Automakers can cut emissions by 40% with existing technology, says a scientists' group, as it unveils a blueprint for a climate-friendly model.

March 02, 2007|John O'Dell | Times Staff Writer

As concern over the dangers of global warming grows, the auto industry has an opportunity to take a leading role in fighting it, a prominent environmental group said Thursday.

Instead of suing to block state-mandated reductions in carbon dioxide, a primary cause of climate warming, automakers could pull enough existing technology from their parts shelves to cut emissions of the so-called greenhouse gas by 40%, the Union of Concerned Scientists said.

To prove the point, the Washington-based group unveiled a blueprint for a climate-friendly minivan it calls the Vanguard.

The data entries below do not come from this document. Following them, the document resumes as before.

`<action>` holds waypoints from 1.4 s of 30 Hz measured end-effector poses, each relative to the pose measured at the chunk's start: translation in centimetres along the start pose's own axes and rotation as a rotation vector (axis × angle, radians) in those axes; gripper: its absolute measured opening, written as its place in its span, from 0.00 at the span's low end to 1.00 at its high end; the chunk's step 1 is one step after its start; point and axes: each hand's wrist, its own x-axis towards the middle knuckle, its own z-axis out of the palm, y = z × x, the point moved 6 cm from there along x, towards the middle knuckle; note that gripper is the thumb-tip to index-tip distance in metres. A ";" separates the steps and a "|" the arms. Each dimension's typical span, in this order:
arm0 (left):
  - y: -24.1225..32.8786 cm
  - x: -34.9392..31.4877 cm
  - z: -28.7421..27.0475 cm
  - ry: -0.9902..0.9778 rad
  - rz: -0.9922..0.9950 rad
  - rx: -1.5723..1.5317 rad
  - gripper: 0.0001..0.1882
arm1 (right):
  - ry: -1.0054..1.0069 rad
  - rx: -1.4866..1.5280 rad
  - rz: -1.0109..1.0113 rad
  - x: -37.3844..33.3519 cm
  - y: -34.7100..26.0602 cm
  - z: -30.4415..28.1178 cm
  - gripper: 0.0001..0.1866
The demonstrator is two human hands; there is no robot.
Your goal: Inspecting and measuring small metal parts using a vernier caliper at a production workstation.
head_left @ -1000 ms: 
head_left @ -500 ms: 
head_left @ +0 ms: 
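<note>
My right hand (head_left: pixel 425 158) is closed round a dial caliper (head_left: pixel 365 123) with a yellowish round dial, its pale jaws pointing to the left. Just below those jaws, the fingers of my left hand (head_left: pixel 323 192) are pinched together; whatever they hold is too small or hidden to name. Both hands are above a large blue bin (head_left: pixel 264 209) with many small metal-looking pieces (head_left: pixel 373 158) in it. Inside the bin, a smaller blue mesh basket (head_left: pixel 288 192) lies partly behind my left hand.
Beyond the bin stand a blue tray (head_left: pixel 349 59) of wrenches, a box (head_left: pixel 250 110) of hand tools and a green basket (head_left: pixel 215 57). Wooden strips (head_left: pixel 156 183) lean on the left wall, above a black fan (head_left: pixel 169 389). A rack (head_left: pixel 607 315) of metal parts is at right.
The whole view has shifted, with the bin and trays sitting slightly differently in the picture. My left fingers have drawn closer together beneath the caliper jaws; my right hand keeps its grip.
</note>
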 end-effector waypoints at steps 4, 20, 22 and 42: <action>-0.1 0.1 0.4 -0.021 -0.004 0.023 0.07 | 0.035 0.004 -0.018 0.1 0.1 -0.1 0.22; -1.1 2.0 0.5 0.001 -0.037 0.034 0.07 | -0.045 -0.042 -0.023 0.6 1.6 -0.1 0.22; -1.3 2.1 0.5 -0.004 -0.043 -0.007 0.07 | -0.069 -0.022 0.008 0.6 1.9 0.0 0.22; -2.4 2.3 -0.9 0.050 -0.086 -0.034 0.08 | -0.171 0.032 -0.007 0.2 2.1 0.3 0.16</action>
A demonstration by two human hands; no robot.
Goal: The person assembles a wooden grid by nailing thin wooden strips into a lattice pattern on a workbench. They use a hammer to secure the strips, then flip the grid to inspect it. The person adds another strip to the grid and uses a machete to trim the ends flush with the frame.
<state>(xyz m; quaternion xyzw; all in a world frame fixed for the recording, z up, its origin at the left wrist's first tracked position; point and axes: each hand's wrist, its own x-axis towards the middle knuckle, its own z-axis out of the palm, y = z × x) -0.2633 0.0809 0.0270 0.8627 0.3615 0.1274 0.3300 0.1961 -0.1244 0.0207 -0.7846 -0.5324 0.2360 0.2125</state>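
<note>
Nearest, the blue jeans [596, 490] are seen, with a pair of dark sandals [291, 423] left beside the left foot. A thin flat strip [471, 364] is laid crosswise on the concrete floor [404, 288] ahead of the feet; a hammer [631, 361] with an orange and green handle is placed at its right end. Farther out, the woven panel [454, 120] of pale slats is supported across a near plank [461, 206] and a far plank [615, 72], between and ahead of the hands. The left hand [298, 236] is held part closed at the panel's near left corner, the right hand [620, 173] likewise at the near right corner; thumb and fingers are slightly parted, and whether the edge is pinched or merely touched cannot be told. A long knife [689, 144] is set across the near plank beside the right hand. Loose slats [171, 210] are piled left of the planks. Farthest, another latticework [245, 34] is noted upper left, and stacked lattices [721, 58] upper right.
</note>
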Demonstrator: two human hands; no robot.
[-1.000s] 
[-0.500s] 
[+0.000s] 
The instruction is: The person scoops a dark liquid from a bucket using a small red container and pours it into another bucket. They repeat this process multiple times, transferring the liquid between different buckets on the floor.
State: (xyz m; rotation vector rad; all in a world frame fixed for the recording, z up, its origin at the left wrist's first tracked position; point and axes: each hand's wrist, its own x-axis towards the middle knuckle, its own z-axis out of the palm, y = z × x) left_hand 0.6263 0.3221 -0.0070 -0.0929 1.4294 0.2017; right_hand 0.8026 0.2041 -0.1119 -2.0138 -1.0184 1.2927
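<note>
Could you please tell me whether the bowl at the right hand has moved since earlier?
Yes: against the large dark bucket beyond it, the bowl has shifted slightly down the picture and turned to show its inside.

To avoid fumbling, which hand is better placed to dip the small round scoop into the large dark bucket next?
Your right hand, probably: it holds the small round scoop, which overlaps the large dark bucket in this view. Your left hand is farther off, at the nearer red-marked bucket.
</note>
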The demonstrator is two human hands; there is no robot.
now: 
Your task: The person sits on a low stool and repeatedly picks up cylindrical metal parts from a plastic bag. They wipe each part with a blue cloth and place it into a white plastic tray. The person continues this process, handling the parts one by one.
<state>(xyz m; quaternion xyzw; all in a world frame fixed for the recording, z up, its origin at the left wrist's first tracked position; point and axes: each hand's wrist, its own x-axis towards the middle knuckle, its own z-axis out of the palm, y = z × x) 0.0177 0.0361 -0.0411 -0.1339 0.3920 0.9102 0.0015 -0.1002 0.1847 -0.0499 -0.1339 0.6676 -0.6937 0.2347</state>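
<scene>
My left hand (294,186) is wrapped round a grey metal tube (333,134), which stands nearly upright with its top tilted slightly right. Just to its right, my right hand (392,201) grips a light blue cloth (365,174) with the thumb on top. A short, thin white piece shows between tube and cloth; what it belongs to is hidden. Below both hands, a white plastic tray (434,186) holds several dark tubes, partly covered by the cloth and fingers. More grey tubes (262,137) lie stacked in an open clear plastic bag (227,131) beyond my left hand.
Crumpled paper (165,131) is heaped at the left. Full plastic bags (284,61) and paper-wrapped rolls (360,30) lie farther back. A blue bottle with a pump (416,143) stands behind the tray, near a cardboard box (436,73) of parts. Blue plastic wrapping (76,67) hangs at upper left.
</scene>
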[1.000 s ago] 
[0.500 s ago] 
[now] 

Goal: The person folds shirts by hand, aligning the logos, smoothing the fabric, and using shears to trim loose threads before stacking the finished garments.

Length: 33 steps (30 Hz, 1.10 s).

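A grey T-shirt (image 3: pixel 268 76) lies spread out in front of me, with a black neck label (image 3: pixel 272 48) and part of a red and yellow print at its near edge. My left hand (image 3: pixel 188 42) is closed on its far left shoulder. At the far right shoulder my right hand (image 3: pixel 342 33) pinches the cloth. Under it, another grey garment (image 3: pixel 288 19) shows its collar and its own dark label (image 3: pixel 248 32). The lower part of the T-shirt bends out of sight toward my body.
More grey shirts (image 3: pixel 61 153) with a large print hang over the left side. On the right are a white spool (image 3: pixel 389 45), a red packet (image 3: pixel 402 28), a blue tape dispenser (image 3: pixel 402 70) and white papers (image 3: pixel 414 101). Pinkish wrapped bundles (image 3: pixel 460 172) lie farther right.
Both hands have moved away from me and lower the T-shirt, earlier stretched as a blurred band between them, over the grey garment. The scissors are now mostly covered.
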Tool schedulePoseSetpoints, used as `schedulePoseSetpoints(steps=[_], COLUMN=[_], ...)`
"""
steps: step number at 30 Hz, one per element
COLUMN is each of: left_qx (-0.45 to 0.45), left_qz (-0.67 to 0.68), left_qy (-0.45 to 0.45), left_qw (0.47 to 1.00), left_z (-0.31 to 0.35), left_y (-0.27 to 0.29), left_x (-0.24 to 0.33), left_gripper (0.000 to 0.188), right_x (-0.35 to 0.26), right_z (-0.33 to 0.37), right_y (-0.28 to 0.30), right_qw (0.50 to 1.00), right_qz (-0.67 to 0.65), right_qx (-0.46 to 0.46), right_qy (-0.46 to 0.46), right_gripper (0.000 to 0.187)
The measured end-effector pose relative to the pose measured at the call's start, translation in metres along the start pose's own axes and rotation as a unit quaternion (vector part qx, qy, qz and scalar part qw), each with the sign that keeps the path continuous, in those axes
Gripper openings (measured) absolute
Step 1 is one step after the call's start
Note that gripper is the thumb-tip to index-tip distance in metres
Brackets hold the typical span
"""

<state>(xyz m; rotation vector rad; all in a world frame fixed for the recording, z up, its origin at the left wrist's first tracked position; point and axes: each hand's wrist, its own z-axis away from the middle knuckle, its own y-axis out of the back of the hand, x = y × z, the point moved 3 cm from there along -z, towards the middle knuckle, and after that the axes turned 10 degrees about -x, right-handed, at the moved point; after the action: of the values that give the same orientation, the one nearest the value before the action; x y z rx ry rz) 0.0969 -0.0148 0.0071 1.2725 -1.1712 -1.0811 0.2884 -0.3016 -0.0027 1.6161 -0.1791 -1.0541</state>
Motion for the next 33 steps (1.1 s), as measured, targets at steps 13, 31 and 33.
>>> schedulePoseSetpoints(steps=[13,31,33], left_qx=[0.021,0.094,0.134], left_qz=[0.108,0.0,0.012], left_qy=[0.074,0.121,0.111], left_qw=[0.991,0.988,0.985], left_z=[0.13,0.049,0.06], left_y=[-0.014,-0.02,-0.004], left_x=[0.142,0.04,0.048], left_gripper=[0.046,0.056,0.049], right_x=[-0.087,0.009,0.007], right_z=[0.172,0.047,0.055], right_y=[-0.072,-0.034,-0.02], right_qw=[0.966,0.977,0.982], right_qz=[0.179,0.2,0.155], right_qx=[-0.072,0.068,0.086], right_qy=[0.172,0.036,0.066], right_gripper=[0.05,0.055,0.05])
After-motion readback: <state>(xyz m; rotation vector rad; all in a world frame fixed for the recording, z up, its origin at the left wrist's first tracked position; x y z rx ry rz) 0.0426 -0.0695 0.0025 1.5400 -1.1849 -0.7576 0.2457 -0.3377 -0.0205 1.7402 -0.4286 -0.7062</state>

It would run on a blend on 85% gasoline and 15% ethanol and could achieve 22 miles per gallon in combined city and highway driving. That's the equivalent of 28 mpg on conventional gasoline.

Technologies would include a turbocharged six-cylinder engine that would shut down two cylinders when cruising, a fuel-efficient six-speed automatic transmission and electric power steering.

Although those technologies are in use today, "they've never been all put together in one vehicle," said the group's Spencer Quong, an engineer in Berkeley who designed the Vanguard.

He estimated that in California alone, use of the Vanguard technologies would eliminate 73 million tons of carbon dioxide in 2030 -- an amount equal to taking 19.1 million of today's passenger vehicles off the road.

Chris Martin, a spokesman for Honda Motor Co.'s U.S. arm in Torrance, said that the vehicle the environmental group designed existed only as a computer model and questioned whether it could be easily and economically built.

"But we support all efforts to improve the environment, and we already have many of these technologies in use on our vehicles," Martin said.

Honda boasts the auto industry's best overall fuel economy and would be least affected by laws limiting greenhouse gases. The rules affect fuel economy because carbon dioxide is produced in proportion to the amount of fuel a vehicle burns.

Turning out vehicles based on the Vanguard model would take a concerted effort and would have to be phased in as various car and truck models were redesigned, said David Friedman, research director for the Union of Concerned Scientists' clean-vehicle program. But the additional features would add only about $300 to the average price, he said.

Fuel savings alone over five years of ownership could put $1,300 into an owner's pockets, Friedman said. When all factors are considered, he said, "the $300 additional cost could be repaid in 19 months."

California and 10 other states have adopted rules requiring automakers to slash greenhouse gas emissions from their vehicles by as much as 34% by 2016.

The legislation has been challenged in federal lawsuits filed in California, Vermont and Rhode Island by the Alliance of Automobile Manufacturers, a lobbying group that represents most major automakers.

The initial measure to reduce automotive carbon dioxide emissions was approved in 2002 by California.

Because of its severe air pollution, California is the only state allowed to institute its own auto emissions regulations. Other states must either use the U.S. standards or adopt the stricter California rules. Those that have emulated California are Connecticut, Maine, Massachusetts, New Jersey, New York, Pennsylvania, Rhode Island, Vermont, Oregon and Washington.

Gloria Bergquist, a spokeswoman for the automaker alliance, said the industry lawsuits challenged not the technology but the idea that individual states could adopt what amounts to their own fuel economy standards.

Automakers in the U.S. "have 200 models on sale today that achieve 30 miles per gallon on the highway," she said. "Many of the technologies the Union of Concerned Scientists talks about were developed with substantial effort and expense by auto companies. But we can't let California set its own fuel efficiency standards. Those have to be national," she said.

By fighting the rules, the environmental group's Friedman said, automakers are sticking to a "can't do" philosophy.

"To get the job done, they should bench their lawyers and call in the engineers."